Activity:
Using the data below, gather each line that includes the word "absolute".

Provided material:
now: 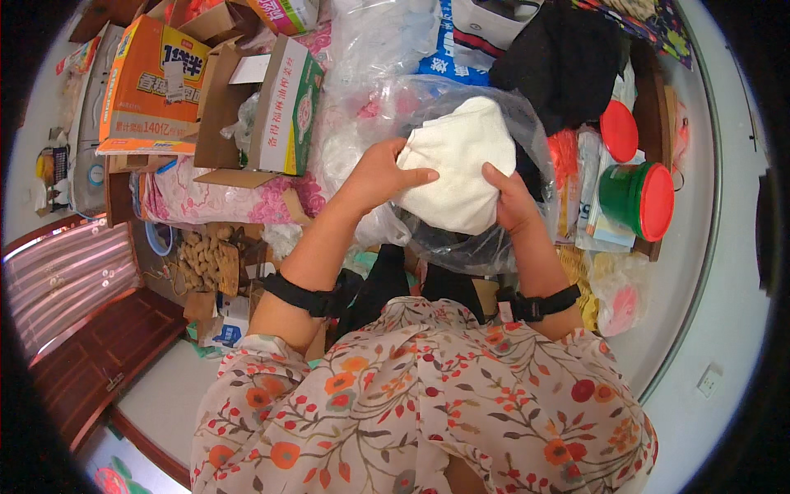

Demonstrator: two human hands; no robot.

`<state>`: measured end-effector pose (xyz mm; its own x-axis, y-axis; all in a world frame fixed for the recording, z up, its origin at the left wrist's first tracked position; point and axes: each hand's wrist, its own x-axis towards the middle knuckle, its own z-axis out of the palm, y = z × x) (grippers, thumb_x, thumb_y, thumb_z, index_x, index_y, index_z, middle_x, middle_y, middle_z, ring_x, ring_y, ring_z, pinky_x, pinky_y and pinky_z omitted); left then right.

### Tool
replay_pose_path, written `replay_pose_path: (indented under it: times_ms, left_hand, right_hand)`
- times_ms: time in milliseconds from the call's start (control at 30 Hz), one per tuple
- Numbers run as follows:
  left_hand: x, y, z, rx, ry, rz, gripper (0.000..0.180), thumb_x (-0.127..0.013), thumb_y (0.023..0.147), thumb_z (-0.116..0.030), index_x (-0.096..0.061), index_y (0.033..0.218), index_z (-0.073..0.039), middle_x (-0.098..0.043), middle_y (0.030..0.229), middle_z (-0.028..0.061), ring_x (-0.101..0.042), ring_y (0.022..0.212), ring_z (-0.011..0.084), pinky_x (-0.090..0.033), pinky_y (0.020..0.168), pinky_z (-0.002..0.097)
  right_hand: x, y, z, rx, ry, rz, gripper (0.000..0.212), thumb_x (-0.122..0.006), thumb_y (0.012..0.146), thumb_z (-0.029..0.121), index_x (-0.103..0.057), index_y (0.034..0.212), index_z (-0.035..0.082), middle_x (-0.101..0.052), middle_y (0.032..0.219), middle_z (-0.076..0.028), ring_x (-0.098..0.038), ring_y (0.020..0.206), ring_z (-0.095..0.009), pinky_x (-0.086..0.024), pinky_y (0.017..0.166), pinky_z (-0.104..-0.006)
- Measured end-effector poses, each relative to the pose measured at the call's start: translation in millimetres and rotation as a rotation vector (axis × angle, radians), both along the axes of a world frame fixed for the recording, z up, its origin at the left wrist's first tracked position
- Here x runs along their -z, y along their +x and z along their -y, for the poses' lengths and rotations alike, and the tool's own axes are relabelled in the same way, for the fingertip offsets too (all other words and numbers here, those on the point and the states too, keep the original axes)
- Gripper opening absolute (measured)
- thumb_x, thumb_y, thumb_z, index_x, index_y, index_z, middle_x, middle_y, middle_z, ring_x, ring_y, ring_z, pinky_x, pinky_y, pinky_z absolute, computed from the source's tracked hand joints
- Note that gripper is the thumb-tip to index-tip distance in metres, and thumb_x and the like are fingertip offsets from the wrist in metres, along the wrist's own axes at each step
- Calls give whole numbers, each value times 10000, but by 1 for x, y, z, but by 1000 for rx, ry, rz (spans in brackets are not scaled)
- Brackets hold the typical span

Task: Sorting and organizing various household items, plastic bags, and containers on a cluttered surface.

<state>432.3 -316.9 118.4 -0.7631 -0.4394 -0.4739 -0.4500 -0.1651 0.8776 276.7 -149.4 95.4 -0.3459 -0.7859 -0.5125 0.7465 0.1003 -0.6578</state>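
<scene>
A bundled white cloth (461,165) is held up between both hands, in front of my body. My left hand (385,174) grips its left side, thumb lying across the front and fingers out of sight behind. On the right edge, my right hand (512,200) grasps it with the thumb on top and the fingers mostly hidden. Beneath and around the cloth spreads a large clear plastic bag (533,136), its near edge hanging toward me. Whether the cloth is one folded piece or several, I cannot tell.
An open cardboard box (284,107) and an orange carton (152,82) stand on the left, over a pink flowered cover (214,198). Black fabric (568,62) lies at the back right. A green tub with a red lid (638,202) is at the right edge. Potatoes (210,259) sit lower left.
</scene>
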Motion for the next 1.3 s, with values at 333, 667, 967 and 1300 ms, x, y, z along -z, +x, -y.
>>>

Answer for the task:
- Gripper opening absolute (measured)
- thumb_x, thumb_y, thumb_z, index_x, index_y, index_z, middle_x, middle_y, middle_z, ring_x, ring_y, ring_z, pinky_x, pinky_y, pinky_z absolute, computed from the source's tracked hand joints

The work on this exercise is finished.